* [TASK DESCRIPTION]:
Every line below needs to be reproduced exactly.

········

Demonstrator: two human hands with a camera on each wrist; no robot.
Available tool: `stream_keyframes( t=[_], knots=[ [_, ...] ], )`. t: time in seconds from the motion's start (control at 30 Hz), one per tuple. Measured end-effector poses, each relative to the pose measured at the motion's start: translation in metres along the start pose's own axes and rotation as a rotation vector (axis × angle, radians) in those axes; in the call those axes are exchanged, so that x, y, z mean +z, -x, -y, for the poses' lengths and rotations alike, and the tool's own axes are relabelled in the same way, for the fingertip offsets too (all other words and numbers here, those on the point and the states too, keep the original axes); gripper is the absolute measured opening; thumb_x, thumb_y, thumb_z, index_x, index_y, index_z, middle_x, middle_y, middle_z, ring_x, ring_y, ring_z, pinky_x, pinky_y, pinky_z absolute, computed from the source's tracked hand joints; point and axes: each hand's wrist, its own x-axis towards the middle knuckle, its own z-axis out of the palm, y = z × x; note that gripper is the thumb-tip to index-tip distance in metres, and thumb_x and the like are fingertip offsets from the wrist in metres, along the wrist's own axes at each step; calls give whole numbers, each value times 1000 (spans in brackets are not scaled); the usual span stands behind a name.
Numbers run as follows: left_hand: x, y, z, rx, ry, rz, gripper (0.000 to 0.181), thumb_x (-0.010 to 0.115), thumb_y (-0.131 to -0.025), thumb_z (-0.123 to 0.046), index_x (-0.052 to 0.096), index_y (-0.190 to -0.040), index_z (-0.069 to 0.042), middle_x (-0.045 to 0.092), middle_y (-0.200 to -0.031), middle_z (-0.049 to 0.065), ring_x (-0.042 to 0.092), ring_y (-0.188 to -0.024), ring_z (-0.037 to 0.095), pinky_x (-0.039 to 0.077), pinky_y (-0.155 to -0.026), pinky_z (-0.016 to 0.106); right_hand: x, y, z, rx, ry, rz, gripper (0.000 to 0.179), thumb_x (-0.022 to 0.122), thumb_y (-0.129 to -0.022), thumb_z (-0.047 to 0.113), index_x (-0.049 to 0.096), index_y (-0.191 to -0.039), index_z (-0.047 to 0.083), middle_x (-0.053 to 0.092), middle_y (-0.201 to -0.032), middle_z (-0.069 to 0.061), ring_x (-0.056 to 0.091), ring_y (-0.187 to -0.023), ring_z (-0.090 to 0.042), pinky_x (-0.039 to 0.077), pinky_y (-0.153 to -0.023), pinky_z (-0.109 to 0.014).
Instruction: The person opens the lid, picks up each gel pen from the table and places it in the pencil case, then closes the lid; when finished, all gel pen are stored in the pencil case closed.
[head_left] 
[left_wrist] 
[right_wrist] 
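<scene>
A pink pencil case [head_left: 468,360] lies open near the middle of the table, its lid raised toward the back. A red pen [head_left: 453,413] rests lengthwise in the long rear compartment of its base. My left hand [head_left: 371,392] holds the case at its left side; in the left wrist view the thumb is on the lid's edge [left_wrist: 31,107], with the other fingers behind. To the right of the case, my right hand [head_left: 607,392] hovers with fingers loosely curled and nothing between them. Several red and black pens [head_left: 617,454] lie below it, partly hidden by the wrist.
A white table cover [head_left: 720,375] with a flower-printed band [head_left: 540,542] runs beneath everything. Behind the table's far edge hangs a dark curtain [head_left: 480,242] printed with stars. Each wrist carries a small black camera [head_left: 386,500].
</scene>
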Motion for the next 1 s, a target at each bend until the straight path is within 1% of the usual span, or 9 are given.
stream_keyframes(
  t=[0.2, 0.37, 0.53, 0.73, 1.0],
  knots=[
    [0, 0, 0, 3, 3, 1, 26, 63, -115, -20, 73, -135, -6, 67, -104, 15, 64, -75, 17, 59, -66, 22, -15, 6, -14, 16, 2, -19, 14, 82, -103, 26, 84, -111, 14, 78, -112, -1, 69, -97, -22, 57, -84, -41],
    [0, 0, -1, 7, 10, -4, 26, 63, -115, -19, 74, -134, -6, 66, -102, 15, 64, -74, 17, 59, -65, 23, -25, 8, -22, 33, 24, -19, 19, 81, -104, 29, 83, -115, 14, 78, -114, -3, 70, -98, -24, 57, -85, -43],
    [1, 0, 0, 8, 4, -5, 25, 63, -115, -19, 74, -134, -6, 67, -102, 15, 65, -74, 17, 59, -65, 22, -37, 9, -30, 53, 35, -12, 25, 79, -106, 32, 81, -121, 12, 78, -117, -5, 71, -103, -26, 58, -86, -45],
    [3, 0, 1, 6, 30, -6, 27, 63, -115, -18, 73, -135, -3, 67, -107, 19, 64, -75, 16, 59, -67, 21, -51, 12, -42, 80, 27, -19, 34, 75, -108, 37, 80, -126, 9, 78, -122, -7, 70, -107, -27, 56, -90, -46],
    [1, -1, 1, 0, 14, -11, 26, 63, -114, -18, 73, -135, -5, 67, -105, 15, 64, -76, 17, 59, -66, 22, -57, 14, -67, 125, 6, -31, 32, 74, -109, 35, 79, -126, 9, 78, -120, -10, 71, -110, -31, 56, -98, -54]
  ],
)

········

* [YOUR SOLUTION]:
Demonstrator: two human hands with a camera on each wrist; no robot.
Available tool: `stream_keyframes( t=[_], knots=[ [_, ...] ], )`. t: time in seconds from the motion's start (control at 30 Hz), one per tuple. Measured end-effector poses, each relative to the pose measured at the motion's start: translation in metres along the start pose's own axes and rotation as a rotation vector (axis × angle, radians) in those axes; in the call those axes are exchanged, so that x, y, z mean +z, -x, -y, for the poses' lengths and rotations alike, and the tool's own axes are relabelled in the same way, for the fingertip offsets too (all other words and numbers here, those on the point and the states too, keep the original axes); gripper is the absolute measured opening; thumb_x, thumb_y, thumb_z, index_x, index_y, index_z, middle_x, middle_y, middle_z, ring_x, ring_y, ring_z, pinky_x, pinky_y, pinky_z absolute, computed from the source's tracked hand joints; point and axes: each hand's wrist, its own x-axis towards the middle knuckle, its own z-axis out of the palm, y = z × x; note that gripper is the thumb-tip to index-tip distance in metres, and thumb_x and the like are fingertip offsets from the wrist in metres, along the wrist's own axes at each step; calls give whole numbers, each value times 1000 (spans in brackets are not scaled); the usual span stands behind a name.
Numbers run as follows: left_hand: x, y, z, rx, ry, rz, gripper (0.000 to 0.181), thumb_x (-0.010 to 0.115), thumb_y (-0.131 to -0.025), thumb_z (-0.123 to 0.046), index_x (-0.052 to 0.096), index_y (-0.190 to -0.040), index_z (-0.069 to 0.042), middle_x (-0.045 to 0.092), middle_y (-0.200 to -0.031), middle_z (-0.049 to 0.065), ring_x (-0.042 to 0.092), ring_y (-0.188 to -0.024), ring_z (-0.037 to 0.095), pinky_x (-0.039 to 0.077), pinky_y (-0.155 to -0.026), pinky_z (-0.016 to 0.106); right_hand: x, y, z, rx, ry, rz, gripper (0.000 to 0.179), thumb_x (-0.022 to 0.122), thumb_y (-0.129 to -0.022), thumb_z (-0.047 to 0.113), index_x (-0.049 to 0.096), index_y (-0.191 to -0.039), index_z (-0.047 to 0.083), middle_x (-0.053 to 0.092), middle_y (-0.201 to -0.032), middle_z (-0.069 to 0.061), ring_x (-0.056 to 0.091), ring_y (-0.187 to -0.023), ring_z (-0.090 to 0.042), pinky_x (-0.039 to 0.077), pinky_y (-0.153 to -0.023), pinky_z (-0.109 to 0.014).
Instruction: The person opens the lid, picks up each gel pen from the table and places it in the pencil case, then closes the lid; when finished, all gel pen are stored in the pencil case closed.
[head_left] 
[left_wrist] 
[right_wrist] 
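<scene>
A pink pencil case [head_left: 468,360] lies open near the middle of the table, its lid raised toward the back. A red pen [head_left: 453,413] rests lengthwise in the long rear compartment of its base. My left hand [head_left: 371,392] holds the case at its left side; in the left wrist view the thumb is on the lid's edge [left_wrist: 31,107], with the other fingers behind. To the right of the case, my right hand [head_left: 607,392] hovers with fingers loosely curled and nothing between them. Several red and black pens [head_left: 617,454] lie below it, partly hidden by the wrist.
A white table cover [head_left: 720,375] with a flower-printed band [head_left: 540,542] runs beneath everything. Behind the table's far edge hangs a dark curtain [head_left: 480,242] printed with stars. Each wrist carries a small black camera [head_left: 386,500].
</scene>
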Motion for the next 1 s, a target at each bend until the straight path is within 1% of the usual span, or 9 are given.
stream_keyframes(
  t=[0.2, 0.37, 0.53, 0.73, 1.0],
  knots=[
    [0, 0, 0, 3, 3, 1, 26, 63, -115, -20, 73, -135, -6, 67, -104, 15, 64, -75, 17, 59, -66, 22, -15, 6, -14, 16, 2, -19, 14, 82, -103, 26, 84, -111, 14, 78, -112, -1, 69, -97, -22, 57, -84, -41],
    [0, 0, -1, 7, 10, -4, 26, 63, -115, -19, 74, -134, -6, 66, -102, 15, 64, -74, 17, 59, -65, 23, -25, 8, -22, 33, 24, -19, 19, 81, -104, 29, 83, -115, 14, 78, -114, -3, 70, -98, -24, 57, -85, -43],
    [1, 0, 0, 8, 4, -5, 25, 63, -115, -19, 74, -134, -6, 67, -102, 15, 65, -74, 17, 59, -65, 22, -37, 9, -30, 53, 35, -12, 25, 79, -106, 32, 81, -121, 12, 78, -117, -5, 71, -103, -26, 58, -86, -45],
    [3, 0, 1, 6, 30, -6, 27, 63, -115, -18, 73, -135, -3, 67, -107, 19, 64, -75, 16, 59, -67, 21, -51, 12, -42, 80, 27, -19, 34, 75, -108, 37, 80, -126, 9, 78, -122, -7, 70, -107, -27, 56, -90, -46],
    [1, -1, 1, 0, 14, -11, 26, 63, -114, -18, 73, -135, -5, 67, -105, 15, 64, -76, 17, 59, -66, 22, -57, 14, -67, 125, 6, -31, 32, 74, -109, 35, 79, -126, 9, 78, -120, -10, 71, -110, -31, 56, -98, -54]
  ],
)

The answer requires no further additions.